Ünlü valimizde Haşmet’in Robert Kolejden sınıf arkadaşı olan Reşit Mercan’ı
yanına çağırarak bu cinayeti mutlaka üstüne alması konusunda ikna eder. Bazı
bilgilere göre de çok para vereceğinden bahseder. Bundan sonra Vali Tandoğan’da
bu olayın içindedir.
Bu olayı
araştıran Can Dündar’ın konu ile ilgili
yazıları ve de Metin Toker’in ‘DP nin altın yılları’ kitabındaki açıklamalarına
göre olayların gelişmesi şu şekildedir. DP’ye
iktidar olma olanağı sağlayan 1950 seçimlerinden 10 gün önce DP tarafını tutan
Zafer gazetesi ‘’Kayalıbay’ın ölümündeki esrar’’ diye bu haberi verir. Haberin
halk arasında büyük ilgi görmesi üzerine seçim sonrası DP milletvekili olan
Ahmet Gürkan bir soru önergesiyle bu olayın araştırılmasını ister. Milletvekiline
göre bu olayın tanıkları vardı ve olayın basına sızması İsmet İnönü tarafından
engellenerek tüm deliller yok edilmişti. İnönüler bu olayı iftira olarak
değerlendirir. Gülsün Bilgehan ise uzun araştırmalarına dayanan ‘’Mevhibe’’

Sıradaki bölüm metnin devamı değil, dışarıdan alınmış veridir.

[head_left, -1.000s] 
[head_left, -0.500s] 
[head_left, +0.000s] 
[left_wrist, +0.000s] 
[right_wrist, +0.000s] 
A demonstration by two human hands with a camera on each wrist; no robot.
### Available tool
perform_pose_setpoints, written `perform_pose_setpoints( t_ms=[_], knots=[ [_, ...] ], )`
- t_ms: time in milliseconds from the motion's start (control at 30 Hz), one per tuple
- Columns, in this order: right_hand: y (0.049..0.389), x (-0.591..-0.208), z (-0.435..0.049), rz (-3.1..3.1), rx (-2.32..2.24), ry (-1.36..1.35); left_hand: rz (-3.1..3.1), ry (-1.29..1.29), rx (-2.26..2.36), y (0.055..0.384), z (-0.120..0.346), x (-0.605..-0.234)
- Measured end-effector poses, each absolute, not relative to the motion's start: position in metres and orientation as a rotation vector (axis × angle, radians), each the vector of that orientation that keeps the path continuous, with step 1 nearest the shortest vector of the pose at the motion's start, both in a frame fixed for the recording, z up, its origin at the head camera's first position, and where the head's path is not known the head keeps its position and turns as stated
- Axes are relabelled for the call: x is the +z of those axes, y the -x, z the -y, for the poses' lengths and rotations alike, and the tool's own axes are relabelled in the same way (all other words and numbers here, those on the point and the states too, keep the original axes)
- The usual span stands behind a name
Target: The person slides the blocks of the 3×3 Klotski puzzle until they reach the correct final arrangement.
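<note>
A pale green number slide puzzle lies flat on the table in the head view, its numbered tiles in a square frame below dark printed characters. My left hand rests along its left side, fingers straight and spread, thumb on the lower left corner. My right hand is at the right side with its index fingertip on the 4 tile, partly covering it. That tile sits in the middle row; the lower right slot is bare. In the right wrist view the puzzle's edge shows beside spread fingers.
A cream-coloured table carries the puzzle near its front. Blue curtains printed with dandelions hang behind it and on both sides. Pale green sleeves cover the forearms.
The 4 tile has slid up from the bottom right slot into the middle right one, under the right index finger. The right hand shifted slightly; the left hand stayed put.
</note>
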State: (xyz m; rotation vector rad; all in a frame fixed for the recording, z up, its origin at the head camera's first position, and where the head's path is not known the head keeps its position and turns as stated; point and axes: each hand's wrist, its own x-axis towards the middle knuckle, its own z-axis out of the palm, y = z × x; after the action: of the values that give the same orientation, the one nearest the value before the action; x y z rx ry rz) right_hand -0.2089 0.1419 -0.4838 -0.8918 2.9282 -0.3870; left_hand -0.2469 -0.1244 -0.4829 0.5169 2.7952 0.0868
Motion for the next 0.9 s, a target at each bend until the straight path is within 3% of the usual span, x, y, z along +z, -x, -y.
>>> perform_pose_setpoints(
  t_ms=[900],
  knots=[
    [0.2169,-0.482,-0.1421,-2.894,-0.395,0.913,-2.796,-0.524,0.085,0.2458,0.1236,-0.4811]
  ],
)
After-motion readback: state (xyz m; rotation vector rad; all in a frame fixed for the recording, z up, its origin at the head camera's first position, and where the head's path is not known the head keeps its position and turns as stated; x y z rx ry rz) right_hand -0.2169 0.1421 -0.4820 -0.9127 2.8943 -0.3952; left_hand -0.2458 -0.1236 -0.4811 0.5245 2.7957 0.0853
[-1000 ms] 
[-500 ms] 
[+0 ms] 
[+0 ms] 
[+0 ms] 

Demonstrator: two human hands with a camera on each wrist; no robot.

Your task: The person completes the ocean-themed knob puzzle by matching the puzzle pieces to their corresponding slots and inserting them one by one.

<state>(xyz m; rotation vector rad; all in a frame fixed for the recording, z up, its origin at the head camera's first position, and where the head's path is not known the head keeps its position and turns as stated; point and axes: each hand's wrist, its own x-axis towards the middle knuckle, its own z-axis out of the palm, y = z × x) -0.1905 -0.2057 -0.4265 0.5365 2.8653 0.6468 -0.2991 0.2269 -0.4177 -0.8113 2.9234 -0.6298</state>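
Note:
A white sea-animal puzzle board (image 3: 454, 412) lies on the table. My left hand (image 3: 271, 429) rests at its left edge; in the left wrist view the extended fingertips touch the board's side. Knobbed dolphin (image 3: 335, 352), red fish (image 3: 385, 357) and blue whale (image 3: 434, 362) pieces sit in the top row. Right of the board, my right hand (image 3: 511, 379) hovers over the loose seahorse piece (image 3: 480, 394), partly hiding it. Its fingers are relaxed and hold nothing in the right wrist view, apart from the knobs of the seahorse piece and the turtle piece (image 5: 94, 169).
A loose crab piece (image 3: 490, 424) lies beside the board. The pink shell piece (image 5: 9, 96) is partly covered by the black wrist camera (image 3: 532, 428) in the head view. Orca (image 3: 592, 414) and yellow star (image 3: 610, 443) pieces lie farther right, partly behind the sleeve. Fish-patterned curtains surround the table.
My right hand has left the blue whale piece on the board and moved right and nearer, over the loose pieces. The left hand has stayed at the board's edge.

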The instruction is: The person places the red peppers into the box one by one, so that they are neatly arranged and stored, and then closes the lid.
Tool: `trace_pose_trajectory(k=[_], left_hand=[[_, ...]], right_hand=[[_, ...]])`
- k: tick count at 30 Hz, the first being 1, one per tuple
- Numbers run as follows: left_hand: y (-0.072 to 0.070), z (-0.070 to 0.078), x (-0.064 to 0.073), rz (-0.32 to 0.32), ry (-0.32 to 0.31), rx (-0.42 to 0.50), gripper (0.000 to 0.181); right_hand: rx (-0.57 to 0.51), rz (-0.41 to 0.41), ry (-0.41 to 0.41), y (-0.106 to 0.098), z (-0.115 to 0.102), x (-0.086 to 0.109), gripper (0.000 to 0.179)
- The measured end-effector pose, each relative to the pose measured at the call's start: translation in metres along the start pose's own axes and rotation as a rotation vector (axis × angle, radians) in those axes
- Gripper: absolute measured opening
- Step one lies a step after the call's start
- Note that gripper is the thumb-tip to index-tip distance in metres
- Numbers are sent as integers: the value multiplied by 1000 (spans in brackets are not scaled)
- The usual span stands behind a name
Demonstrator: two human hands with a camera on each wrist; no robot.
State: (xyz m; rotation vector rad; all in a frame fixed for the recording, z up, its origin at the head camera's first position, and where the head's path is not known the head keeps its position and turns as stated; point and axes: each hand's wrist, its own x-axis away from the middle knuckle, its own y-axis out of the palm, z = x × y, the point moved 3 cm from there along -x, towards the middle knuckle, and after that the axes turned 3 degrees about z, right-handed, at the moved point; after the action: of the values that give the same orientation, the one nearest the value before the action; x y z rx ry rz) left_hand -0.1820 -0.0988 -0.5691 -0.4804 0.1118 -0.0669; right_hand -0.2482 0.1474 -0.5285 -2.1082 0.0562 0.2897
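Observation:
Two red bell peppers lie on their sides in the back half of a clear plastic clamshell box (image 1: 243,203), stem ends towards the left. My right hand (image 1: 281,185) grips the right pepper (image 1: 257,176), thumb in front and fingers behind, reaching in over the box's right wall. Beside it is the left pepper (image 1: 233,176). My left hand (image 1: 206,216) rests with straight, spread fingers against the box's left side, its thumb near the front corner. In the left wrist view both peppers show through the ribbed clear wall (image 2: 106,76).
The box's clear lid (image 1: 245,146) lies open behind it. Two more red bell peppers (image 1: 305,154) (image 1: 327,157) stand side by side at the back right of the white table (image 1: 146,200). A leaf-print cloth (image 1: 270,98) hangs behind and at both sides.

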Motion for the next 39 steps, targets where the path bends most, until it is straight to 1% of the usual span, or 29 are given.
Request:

adlı kitabında Ömer İnönü’nün annesine ‘’İki
şahitle beni mahkum edecekler bundan dolayı çok endişeliyim’dediğinden
bahseder. O zamanlarda bu konu Meclis ve
basın tarafından dikkatli bir şekilde incelenmektedir. Kayalıbay ailesinin
açtığı dava nedeniyle Ömer İnönü katil suçlamasıyla sanık olarak dinlenir.
Ciddi bir şahit bulunamadığı için mahkeme beraat kararı verir. Olayda zaman içerisinde unutulur gider. Ömer
İnönü’nün bundan sonraki yaşamında vicdanı
rahat mıydı? Bunu hiç kimse bilemeyecek.